Caricature représentant l’actuelle place Saint-Géry, lors de l’inondation de janvier 1820, Collection iconographique (ref. K-573), Archives de la Ville de Bruxelles.

En ce qui concerne les inondations du bassin de la Meuse au 19ème siècle, et en particulier celles de la Meuse à Liège et du Geer à Lonchamps, nous en montrons quelques-unes tiré de journal de Michel Edmond de Selys Longchamps (1823-1900), politicien et naturaliste éminent.

“Janvier 1841. Le temps a été bien rude. Grandes gelées au commencement puis neige, dégel et regel continuel. Grandes inondations vers le 12 janvier 1841.”

“Mercredi 28 février 1844 : Il y avait hier de l’eau sur la place Saint-Paul, dans l’église. Rue Sœur-de-Hasque, on allait en bateau. Cette inondation de la malheureuse Boverie a duré pendant environ trois semaines, causée par la fonte des neiges jusque vers la mi-mars. ”
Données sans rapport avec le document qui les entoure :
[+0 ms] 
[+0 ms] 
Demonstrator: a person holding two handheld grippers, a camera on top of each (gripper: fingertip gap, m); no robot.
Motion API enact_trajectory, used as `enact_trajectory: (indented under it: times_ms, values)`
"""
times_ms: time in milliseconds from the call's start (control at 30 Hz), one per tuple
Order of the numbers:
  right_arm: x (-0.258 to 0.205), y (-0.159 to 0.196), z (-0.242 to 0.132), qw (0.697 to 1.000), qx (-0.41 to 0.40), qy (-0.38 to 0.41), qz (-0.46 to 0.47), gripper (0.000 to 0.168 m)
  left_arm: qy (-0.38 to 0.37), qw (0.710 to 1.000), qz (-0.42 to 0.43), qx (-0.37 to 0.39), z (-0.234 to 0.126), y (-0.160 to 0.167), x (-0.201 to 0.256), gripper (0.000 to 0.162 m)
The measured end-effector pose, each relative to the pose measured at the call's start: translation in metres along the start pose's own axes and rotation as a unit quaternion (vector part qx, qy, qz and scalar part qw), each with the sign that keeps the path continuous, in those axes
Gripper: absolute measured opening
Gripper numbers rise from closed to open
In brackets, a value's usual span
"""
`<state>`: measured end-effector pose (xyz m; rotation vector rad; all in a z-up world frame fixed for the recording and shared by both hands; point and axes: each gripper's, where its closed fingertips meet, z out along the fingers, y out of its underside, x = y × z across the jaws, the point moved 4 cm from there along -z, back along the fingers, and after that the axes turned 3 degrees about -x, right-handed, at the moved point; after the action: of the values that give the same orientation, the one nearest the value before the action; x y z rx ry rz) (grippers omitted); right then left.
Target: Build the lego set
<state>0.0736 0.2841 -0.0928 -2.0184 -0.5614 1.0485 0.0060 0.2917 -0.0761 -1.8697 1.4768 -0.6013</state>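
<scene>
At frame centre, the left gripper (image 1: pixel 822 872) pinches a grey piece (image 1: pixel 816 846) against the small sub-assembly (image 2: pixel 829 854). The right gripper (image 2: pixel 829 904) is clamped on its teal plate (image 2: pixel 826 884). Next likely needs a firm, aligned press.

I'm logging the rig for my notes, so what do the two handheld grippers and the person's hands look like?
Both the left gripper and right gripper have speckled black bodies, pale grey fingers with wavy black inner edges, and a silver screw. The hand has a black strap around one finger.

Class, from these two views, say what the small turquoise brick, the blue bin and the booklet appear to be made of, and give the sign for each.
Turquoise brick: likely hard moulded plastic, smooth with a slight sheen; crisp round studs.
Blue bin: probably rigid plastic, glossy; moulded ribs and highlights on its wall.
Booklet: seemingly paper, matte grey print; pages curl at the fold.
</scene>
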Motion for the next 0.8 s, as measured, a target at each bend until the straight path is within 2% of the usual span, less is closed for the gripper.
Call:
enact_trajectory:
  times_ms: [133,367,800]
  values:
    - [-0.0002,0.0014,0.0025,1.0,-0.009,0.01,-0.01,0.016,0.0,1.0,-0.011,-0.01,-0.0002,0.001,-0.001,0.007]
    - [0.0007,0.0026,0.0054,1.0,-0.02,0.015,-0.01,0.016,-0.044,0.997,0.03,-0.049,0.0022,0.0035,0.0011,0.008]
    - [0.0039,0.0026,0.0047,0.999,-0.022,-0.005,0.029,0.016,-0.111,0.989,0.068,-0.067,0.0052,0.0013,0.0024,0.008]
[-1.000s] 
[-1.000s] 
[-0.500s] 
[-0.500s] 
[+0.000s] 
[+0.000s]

“Samedi 2 février 1850 : L’inondation a commencé. Le soir, l’eau commence dans nos caves.

Dimanche 3 février 1850 : Dans notre cave, il y a eu cinq marches de plus couvertes par l’eau qu’en 1846. Cette inondation n’est inférieure à celle de 1740 que de quarante centimètres. C’est la plus forte qui ait eu lieu depuis. On va en bateau sur le Pont d’île, la Régence, l’Université, Féronstrée. L’inondation est énorme.

Mercredi, 6 février 1850 : La ville étant à peu près délivrée de l’inondation. Saint-Paul est libre.”

“Mercredi 23 Juillet 1879 : Il pleut depuis un mois. Il a plu quatre jours de suite du 20 au 23 Juillet 1879. Grandes inondations et dégâts.”

“Lundi 23 janvier 1893 : Grand dégel et pluie. Inondations à Longchamps entre les deux Geer etc. Désastre à Huy.